Rassurer la base "Maga"

Le raid de l’ICE risque aussi de faire d’autres mécontents : des gouverneurs d’États, y compris républicains. Le site Hyundai-LG a été l’une des priorités de Brian Kemp, le gouverneur pro-Trump de Géorgie, qui a offert plus de deux milliards de dollars de subventions à Hyundai et LG pour les attirer dans son État. Nul ne sait ce qui va advenir dorénavant des activités des deux géants coréens en Géorgie, même si les autorités à Séoul ont affirmé vouloir "pérenniser" les investissement de ses champions aux États-Unis.

"Le problème est que lorsqu’une multinationale choisit où s’implanter, elle regarde la région qui lui offre le meilleur retour sur investissement par rapport aux risques encourus. Le raid de l’ICE crée un risque supplémentaire aux États-Unis pour des multinationales qui peuvent, en retour, demander davantage de subventions de la part des États pour le compenser", explique René Lindstaedt.

Pourquoi prendre un tel risque économique ? Pour les experts interrogés, il faut regarder du côté d’une partie de la population en Géorgie qui "se plaignait que les créations d’emploi faites par Huyndai et LG n’avaient pas été à la hauteur des promesses", souligne le Wall Street Journal. Ces critiques regrettent qu’une grande partie de ces emplois soient revenus à des Coréens, ajoute le quotidien économique.

Le raid de l’ICE "sert aussi à rassurer la base électorale de Donald Trump. Le président envoie à la Corée du Sud le message que les Américains veulent à la fois leur argent et qu’ils emploient la main-d'œuvre locale", ajoute René Lindstaedt.

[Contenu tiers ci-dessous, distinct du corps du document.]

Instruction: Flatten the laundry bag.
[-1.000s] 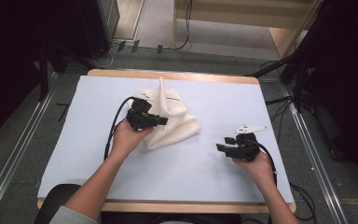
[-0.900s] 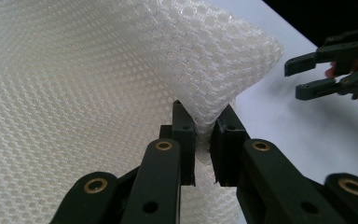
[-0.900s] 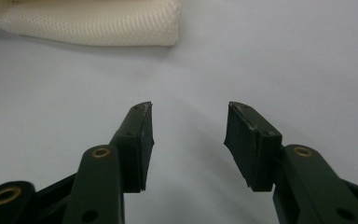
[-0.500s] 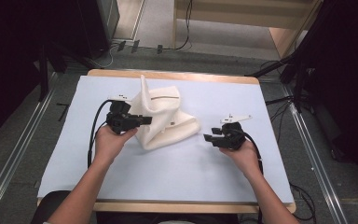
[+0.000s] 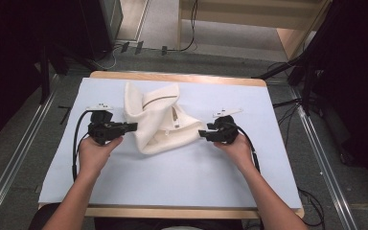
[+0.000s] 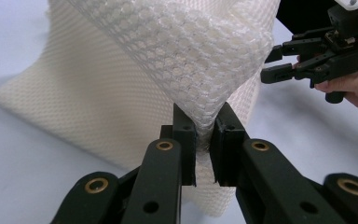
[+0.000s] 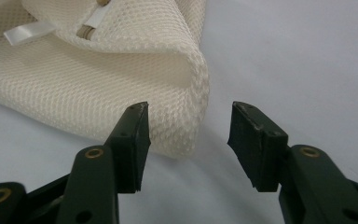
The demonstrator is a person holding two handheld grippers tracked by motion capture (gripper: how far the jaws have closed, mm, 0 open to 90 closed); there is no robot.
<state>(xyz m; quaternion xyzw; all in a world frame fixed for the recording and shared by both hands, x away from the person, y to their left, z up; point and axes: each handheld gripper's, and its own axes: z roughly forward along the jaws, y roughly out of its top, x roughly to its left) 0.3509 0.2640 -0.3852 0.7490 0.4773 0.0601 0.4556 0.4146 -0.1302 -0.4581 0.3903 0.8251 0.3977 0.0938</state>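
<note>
L gripper (image 6: 204,140) jaws clenched on a bunched fold of the white mesh bag (image 6: 177,60), fabric rising just ahead of the tips. R gripper (image 7: 186,140) jaws spread wide, bag's rounded corner betw. them, nearer one jaw. Bag lies on pale blue table cover (image 5: 172,182).

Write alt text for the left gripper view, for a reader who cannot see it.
The left gripper has its two black jaws shut on a fold of cream mesh fabric rising from the pale blue table cover. At upper right, the right gripper, jaws open, points at the fabric's far edge.
</note>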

"Je ne pense pas que ce soit une coïncidence si ce raid intervient peu après les derniers chiffres de l’emploi aux États-Unis qui ont été décevants", précise cet expert. C’est une manière pour le président de faire croire qu’il s’occupe du problème en désignant de nouveaux "responsables" : ces travailleurs qualifiés étrangers qui volent le travail des Américains.